Mothers interacted with infants, sitting on a blanket or chair in a double-walled copper-shielded sound booth. A standard set of quiet toys was provided for use in all interactions including several small animals (e.g., giraffe, dog, bear, fish), a ball, stacking rings, and nesting cups. Mothers were instructed to speak to their child as they normally would at home.

Mother-infant interactions were digitally recorded in one of two ways: (a) a hypercardioid microphone (Audio-Technica ES933/H) linked to an amplifier (DSC 240) and digital audio tape recorder (Sony DTC-690) or (b) a SLX Wireless Microphone System (Shure) connected to a Canon 3CCD Digital Video Camcorder GL2, NTSC. Interactions were recorded directly onto a Mac computer (Apple, Inc. OSX Version 10.4.10) via Hack TV (Version 1.11) software. Mean duration of recordings was 4.8 minutes (SD = 1.2). Due to variation in length of recorded sessions, raw frequency counts for behaviors described below were converted to rate per minute (e.g., utterances per minute) or proportions. Length of sessions did not differ significantly by group (Hh, Hd), t(34) = 1.45, p = .15.

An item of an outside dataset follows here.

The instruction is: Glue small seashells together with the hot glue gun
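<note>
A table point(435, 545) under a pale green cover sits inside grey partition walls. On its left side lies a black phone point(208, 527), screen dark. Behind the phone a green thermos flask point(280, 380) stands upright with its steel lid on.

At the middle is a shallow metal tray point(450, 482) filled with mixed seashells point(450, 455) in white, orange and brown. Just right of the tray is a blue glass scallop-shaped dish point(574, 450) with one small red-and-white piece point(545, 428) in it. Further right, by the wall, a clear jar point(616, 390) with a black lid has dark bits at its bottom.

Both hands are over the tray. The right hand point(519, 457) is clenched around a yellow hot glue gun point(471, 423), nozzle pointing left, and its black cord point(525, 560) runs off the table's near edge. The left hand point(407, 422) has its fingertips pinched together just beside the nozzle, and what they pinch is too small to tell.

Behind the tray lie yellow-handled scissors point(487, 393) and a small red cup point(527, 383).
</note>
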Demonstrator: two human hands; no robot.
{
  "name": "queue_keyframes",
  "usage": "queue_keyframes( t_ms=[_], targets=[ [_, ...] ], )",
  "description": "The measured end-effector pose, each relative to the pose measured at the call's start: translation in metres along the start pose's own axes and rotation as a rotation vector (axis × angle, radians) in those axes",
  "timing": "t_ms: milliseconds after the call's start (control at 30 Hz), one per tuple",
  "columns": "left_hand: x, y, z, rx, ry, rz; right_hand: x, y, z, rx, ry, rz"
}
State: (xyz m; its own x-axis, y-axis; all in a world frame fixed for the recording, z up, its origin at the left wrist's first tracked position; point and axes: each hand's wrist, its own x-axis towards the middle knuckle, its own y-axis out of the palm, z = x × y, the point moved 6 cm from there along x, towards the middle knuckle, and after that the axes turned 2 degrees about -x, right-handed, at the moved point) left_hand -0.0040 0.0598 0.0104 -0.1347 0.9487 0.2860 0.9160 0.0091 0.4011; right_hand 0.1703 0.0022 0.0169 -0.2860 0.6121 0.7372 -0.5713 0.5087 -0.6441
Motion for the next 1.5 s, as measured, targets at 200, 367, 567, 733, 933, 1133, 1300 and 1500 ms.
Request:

Recorded interactions were transcribed and entered into Systematic Analysis of Language Transcripts (SALT; Miller & Iglesias, 1984) Windows Research Software. Data entered included all mothers’ utterances, infants’ words, speech-like vocalizations (i.e., infant vocalizations containing one or more vowels and/or consonants), maternal and infant non-speech vocal behaviors (e.g., laughs, cries, and tongue clicks), and codes indicating overlapping utterances. Mother and infant utterance boundaries were determined by silent periods and linguistic units (e.g., Brown, 1973). Decisions regarding infant word use were determined by contextual cues, phonetic similarity to presumed targets, and parental response (Vihman & McCune, 1994). Due to infants’ emerging use of words and small MLU (M = 0.53, SD = .63), numbers of infant words per minute were used as a measure of language use. SALT software was used to calculate numbers of infant vocalizations and maternal utterances per sample, maternal mean length of utterance (in morphemes), infant words per minute, and number of overlapping maternal utterances (i.e., mother vocalizing at the same time as infant)2.

Measures of maternal directiveness, defined as combined numbers of maternal verbal directives and prohibitions, were separately computed from the transcripts. Verbal directives were imperative commands directing or commanding infant behavior (e.g., come here; let go; put it in the box; say, please). Prohibitions, containing no, not, or their contracted forms, warned infants to cease or avoid various behaviors (e.g., don’t touch; no bite; no no). Thus, prohibitions and directives were similar in directing infant behavior; however, directives commanded infants to perform certain behaviors, whereas prohibitions told them what they must not do.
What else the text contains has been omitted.